Computational Neuroimaging Lab, Center for Biomedical Imaging and Neuromodulation, Nathan Kline Institute for Psychiatric Research, 140 Old Orangeburg Rd, Orangeburg, 10962, NY, USA.
Center for the Developing Brain, Child Mind Institute, 445 Park Ave, New York, 10022, NY, USA.
Gigascience. 2016 Oct 25;5(1):45. doi: 10.1186/s13742-016-0150-5.
Skull-stripping is the procedure of removing non-brain tissue from anatomical MRI data. This procedure can be useful for calculating brain volume and for improving the quality of other image processing steps. Developing new skull-stripping algorithms and evaluating their performance requires gold standard data from a variety of different scanners and acquisition methods. We complement existing repositories with manually corrected brain masks for 125 T1-weighted anatomical scans from the Nathan Kline Institute Enhanced Rockland Sample Neurofeedback Study.

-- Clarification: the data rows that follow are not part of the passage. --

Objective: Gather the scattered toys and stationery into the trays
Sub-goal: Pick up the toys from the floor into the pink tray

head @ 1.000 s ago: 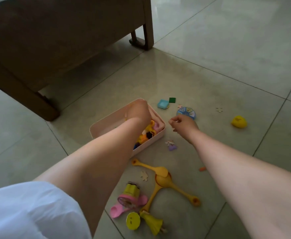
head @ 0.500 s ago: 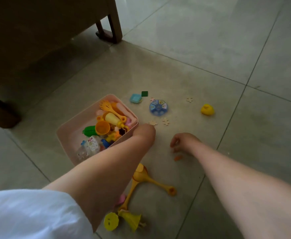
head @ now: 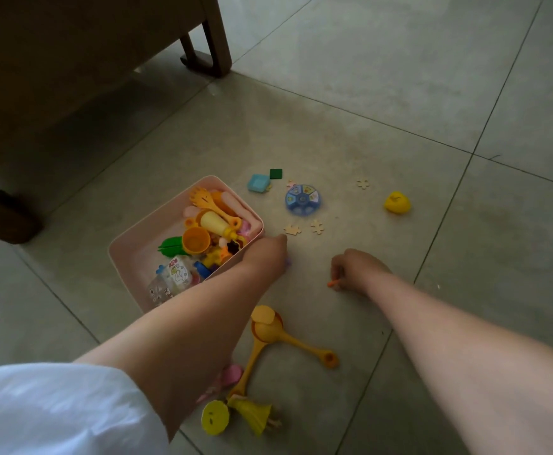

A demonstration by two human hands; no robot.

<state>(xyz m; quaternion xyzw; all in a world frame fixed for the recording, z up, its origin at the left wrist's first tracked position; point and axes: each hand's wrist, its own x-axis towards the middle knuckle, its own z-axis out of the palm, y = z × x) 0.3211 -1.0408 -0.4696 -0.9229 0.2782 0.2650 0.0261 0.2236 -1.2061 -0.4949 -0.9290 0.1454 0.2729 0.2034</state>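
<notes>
Floor [head: 383, 103]: smooth, glossy grey tiles.
Tray [head: 137, 247]: pale pink plastic, rounded corners, holding a heap of bright toys.
Left hand [head: 265, 254]: fingers curled beside the tray's near corner, a small purple piece [head: 287, 262] showing at its edge; the grip itself cannot be told.
Right hand [head: 355, 269]: curled on the floor, pinching a thin orange stick [head: 333, 283].
Duck [head: 397, 202]: yellow, rounded, well apart to the right.
</notes>
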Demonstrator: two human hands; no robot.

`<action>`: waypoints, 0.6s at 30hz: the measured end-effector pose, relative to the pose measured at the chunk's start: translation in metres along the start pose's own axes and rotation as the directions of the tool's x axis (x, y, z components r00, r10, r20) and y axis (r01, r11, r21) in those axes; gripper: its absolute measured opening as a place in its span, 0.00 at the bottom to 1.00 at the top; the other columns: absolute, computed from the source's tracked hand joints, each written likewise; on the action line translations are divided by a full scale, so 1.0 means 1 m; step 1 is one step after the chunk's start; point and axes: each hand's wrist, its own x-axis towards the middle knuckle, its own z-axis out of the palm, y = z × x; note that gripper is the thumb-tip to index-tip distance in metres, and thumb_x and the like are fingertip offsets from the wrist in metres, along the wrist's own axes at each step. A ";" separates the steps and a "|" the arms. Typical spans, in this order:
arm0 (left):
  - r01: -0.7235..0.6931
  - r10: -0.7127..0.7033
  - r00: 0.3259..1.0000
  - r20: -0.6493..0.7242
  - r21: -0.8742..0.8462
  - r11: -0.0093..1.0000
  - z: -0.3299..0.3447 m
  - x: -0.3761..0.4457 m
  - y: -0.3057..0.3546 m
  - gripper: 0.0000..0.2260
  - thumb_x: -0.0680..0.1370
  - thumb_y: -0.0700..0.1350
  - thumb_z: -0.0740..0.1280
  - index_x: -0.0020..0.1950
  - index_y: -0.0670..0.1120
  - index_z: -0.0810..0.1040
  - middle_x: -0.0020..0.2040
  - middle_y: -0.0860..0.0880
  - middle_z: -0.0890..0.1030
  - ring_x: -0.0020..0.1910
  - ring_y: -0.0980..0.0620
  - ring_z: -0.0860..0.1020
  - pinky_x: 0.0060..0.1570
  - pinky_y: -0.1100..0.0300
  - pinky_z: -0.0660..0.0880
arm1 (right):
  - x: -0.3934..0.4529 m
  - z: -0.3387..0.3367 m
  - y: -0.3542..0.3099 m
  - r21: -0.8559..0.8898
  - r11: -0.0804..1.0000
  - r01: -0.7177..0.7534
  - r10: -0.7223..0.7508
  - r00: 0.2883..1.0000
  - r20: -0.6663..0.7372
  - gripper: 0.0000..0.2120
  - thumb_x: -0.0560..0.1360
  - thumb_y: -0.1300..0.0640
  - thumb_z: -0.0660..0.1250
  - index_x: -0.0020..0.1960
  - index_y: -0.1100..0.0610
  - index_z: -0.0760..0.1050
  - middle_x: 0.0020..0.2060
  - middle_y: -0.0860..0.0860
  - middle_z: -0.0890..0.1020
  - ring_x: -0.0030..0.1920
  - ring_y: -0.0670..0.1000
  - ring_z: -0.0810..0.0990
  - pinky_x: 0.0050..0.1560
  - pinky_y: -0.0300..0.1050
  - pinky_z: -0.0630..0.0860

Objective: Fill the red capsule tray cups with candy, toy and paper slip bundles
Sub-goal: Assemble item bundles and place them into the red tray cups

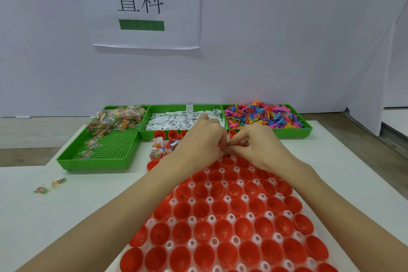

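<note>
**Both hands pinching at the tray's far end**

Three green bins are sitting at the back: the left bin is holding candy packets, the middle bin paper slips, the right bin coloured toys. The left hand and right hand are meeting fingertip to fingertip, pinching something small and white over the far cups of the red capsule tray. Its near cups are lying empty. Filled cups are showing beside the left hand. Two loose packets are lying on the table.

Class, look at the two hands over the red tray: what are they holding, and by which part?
Both the left hand and right hand pinch something small and white at their fingertips; what it is, and which part is gripped, cannot be told.
</note>
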 end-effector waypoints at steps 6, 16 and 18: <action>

Skull-stripped images were obtained using a semi-automated procedure that involved skull-stripping the data using the brain extraction based on nonlocal segmentation technique (BEaST) software, and manually correcting the worst results. Corrected brain masks were added into the BEaST library and the procedure was repeated until acceptable brain masks were available for all images. In total, 85 of the skull-stripped images were hand-edited and 40 were deemed to not need editing. The results are brain masks for the 125 images along with a BEaST library for automatically skull-stripping other data.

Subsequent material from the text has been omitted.